Unfortunately, work within this approach has not stressed the descriptive task of creating a
comprehensive inventory of universal grammar parameters or even those for particular languages or
language families. For Project Boas, it means that both the nature of the parameters it would be
using and their inventory has to be developed in-house.
In order to define a set of parameters for Boas, it is essential to distinguish among the language
phenomena that should be accorded the status of parameter and those that should be understood as
parameter values or their realizations. Still other phenomena may remain, at least for the task at
hand, outside the parameter system. We believe, with Dorr (1993), that parameters may be understood
as building blocks of an interlingua in MT. We reserve judgment about whether every component of an
interlingua is by definition parametric 2.
Thus, the parameter "lexical category" has a range of values {V, N, Adj, Adv, ...}. Any of these
values may itself be considered a parameter. If viewed within a single language, their values are,
ultimately, all words in the language which belong to the respective lexical categories. The
realizations of these values are the specific forms of these words, which appear in text decorated
with realizations of appropriate values of such morphological parameters as number, gender, case,
etc.
An example of a syntactic parameter is head-modifier dependency, whose values include such pairs as
"head: noun; modifier: adjective;" "head: verb; modifier: adverb," "head: noun; modifier: relative
clause" and others. Realization options for these values involve word or constituent order rules
(for instance, post or pre-posing) and agreement rules.
Lexical parameters are viewed as language-independent lexical meanings (ontological concepts), such
as tablefurniture. The values of this parameter are the word senses corresponding to this
ontological concept across the inventory of languages. The realizations for these values are the
words or phrases that express this meaning in each language, with a possibility of a lexical gap (a
null value) included.
While Boas needs a complete list of all parameters in all languages, it is clear that each
individual language uses a subset of that list. For instance, the parameter of gender used by
Ukrainian, Hebrew and many other languages is not utilized by English. Indeed, there is no
inflection for gender in any word of English (see, e.g., Quirk et al., 1985, pp.314ff). The
pronominal forms he, she, his, her and hers, do stand for the English nouns which incorporate the
meaning of maleness or femaleness, but this agreement is due to deictic anaphoric rules pertaining
also to person and number parameter values.
So, it may appear that if English is a target language of an MT system, the gender parameter should
be activated only for translating pronouns. Is it true then that in any particular MT situation only
the parameter subset utilized by the target language is important? Why bother with determining the
gender of a source language noun if there is no trace of this parameter value in the translation?
In fact, if the parameter of gender is active in the source language, it can be used not only for
the purpose of transfer in MT but also to support the analysis of the source text before the
bilingual step in machine translation.
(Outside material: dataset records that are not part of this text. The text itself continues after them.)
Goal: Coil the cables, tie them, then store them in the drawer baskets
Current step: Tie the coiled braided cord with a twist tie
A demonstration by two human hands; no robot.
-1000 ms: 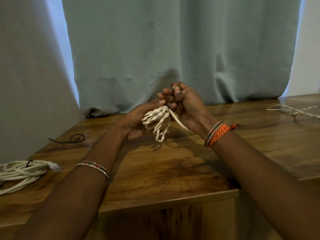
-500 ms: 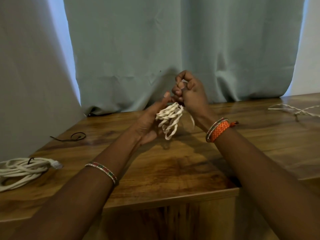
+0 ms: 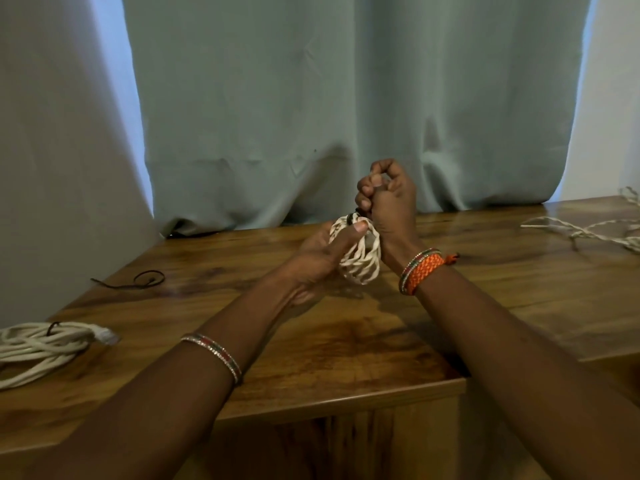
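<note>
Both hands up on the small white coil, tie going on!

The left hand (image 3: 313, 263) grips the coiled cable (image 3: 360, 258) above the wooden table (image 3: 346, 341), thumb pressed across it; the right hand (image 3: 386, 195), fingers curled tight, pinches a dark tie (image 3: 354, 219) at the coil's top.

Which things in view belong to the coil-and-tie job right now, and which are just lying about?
In the job:
- small white cable coil, held in the left hand
- black tie at its top, pulled by the right hand
- tied white cable bundle, left
- loose white cable, right
- spare black tie

Lying about:
- curtain
- wooden table
</note>
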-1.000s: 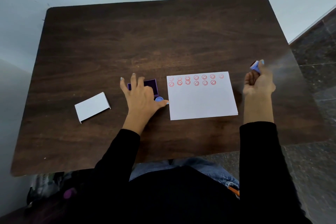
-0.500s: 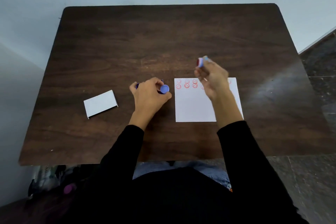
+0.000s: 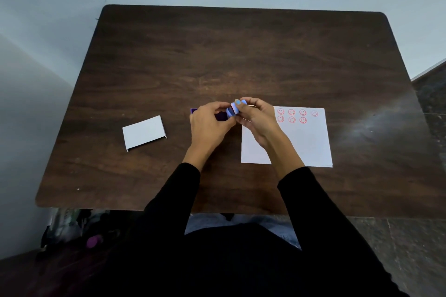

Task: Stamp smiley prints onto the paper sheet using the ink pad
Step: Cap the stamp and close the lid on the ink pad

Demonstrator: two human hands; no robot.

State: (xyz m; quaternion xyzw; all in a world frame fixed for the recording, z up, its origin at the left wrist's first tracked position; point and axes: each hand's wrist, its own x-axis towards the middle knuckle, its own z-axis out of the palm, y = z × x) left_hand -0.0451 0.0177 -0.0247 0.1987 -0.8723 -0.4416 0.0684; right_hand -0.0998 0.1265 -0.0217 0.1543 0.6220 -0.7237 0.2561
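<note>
A white paper sheet (image 3: 306, 142) lies on the dark wooden table (image 3: 241, 55), with two rows of red smiley prints (image 3: 291, 116) along its far edge. My right hand (image 3: 259, 118) holds a small blue round stamp (image 3: 239, 105) above the sheet's left side. My left hand (image 3: 210, 125) holds a blue cap (image 3: 230, 111) against the stamp's end. The purple ink pad (image 3: 220, 116) sits on the table under my left hand, mostly hidden.
A white box lid (image 3: 144, 132) lies to the left of the ink pad. The table's near edge runs just above my lap. A wall stands behind the table, and dark stone floor shows on the right.
My right hand has brought the stamp leftward from the table's right side to my left hand. My left hand picked the blue cap up from beside the ink pad and met the stamp.
</note>
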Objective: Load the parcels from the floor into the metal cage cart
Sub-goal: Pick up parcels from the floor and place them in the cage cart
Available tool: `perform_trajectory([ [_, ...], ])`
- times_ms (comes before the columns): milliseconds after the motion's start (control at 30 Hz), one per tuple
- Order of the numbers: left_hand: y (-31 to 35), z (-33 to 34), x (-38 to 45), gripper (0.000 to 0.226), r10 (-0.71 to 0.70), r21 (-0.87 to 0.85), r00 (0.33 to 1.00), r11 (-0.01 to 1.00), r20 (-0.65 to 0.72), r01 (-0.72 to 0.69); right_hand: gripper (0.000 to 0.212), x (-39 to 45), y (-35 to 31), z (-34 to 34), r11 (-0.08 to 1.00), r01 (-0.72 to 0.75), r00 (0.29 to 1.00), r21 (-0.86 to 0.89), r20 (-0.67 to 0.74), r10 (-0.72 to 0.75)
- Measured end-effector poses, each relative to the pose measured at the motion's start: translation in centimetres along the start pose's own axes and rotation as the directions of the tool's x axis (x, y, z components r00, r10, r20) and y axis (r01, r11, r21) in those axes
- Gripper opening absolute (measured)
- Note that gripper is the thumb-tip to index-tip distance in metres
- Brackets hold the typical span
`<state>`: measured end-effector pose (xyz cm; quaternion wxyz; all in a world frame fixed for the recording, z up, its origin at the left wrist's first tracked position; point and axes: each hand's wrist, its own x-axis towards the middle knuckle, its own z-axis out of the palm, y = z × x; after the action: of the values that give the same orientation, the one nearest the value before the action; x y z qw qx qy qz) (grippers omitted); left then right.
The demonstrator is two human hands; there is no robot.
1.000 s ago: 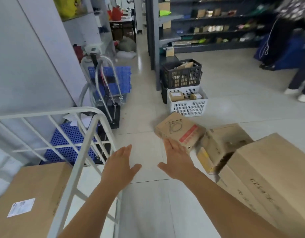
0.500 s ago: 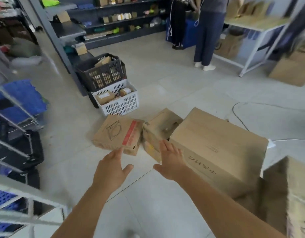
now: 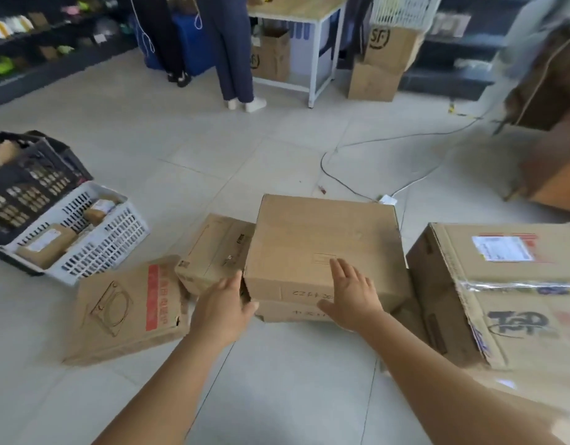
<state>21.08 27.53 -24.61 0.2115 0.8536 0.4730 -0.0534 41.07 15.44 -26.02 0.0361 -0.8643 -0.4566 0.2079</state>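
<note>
Reaching for the middle box (image 3: 325, 248) on the floor (image 3: 213, 149), left hand (image 3: 224, 305) cupping its near-left corner, right hand (image 3: 352, 295) flat on top, fingers straight; next, probably gripping both sides, then lifting.

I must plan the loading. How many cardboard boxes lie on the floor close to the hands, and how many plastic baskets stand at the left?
Cardboard boxes near the hands: 4 (red-striped box, small box, middle box, taped box)
Plastic baskets: 2 (white basket, black basket)
Total: 6
</note>
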Motion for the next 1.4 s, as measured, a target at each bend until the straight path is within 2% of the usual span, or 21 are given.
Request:
perform_trajectory([
  [300, 1.5, 2.3, 10.0, 0.077, 0.030, 0.079, 0.995, 0.996, 0.092, -0.038, 0.093, 5.7, 7.7, 0.4, 0.958, -0.269, 0.962, 0.096, -0.017, 0.272],
  [533, 3.6, 5.2, 20.0, 0.079, -0.055, 0.114, 0.990, 0.993, 0.127, 0.041, 0.094, 13.9, 15.0, 1.6, 0.897, -0.412, 0.910, 0.163, 0.022, 0.414],
  [667, 4.3, 7.6, 25.4, 0.080, -0.116, 0.114, 0.979, 0.989, 0.167, 0.098, 0.096, 18.3, 18.6, 3.0, 0.846, -0.496, 0.868, 0.195, 0.104, 0.485],
  [867, 3.2, 11.4, 31.7, 0.084, -0.215, 0.128, 0.954, 0.973, 0.209, 0.192, 0.094, 23.6, 22.7, 5.8, 0.792, -0.568, 0.823, 0.225, 0.156, 0.546],
  [1067, 1.3, 14.2, 35.1, 0.094, -0.334, 0.150, 0.913, 0.940, 0.235, 0.306, 0.110, 26.7, 25.2, 8.8, 0.714, -0.631, 0.776, 0.305, 0.227, 0.589],
  [1200, 0.0, 15.0, 36.6, 0.105, -0.348, 0.096, 0.910, 0.937, 0.224, 0.335, 0.121, 28.1, 25.9, 9.6, 0.675, -0.631, 0.772, 0.382, 0.224, 0.594],
  [1400, -1.2, 15.0, 38.1, 0.123, -0.349, -0.070, 0.894, 0.921, 0.281, 0.382, 0.133, 29.6, 26.5, 9.4, 0.651, -0.635, 0.768, 0.415, 0.254, 0.587],
])
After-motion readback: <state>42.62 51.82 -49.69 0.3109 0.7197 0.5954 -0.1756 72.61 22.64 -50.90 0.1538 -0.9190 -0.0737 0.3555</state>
Thus, the gender of the antecedent of the Russian pronoun
kotoryy in (1a,b) determines not only the form of the pronoun itself (which would not be reflected
in an English translation) but, importantly, guides the dependency structure of the relative clause,
resulting in quite different translations (2 a,b, respectively).
We do not expect to end up being able to cover all the languages of the world. Instead, we strive
tocompile as many of the parameter sets as possible, with as many as possible attested realization
options for a realistically large number of languages. A straightforward methodology for such an
effort requires a parametrical exploration of a large number of potential target and source
languages. In the next section, we explore how having only one target language and reusing
computational resources developed in other projects simplifies this methodology and, in fact, makes
it feasible.
These resources include a) the vocabulary of the generation lexicon which can serve as the list
of
lexical parameters for compiling the bilingual dictionary; b) a world model (ontology) providing the
terms in which the senses of the English words and phrases are expressed (Boas uses the ontology
from the Mikrokosmos project at NMSU CRL-see Mahesh and Nirenburg 1995); c) the structure and term
definitions from the text meaning representation in Mikrokosmos (see, for instance, Onyshkevych and
Nirenburg 1995), to help guide parameter elicitation; d) the set of English closed-class lexical
items and morphemes; e) English grammar used in text synthesis, which provides the TL side of
structural transfer rules in the runtime MT system (see Figure 1 above); and f) a set of
"ecological" parameters and their realizations for English. While a complete description of the use
of all of the above resources is beyond the scope of this paper, we will give a few brief
illustrations.
The list of English word senses seeds the acquisition of the SL lexicon. The acquirer first
simply
translates all the word senses into SL and then adds SL features to the corresponding entries as
needed. The result is an SL-TL transfer dictionary which also serves as the lexicon for SL analysis.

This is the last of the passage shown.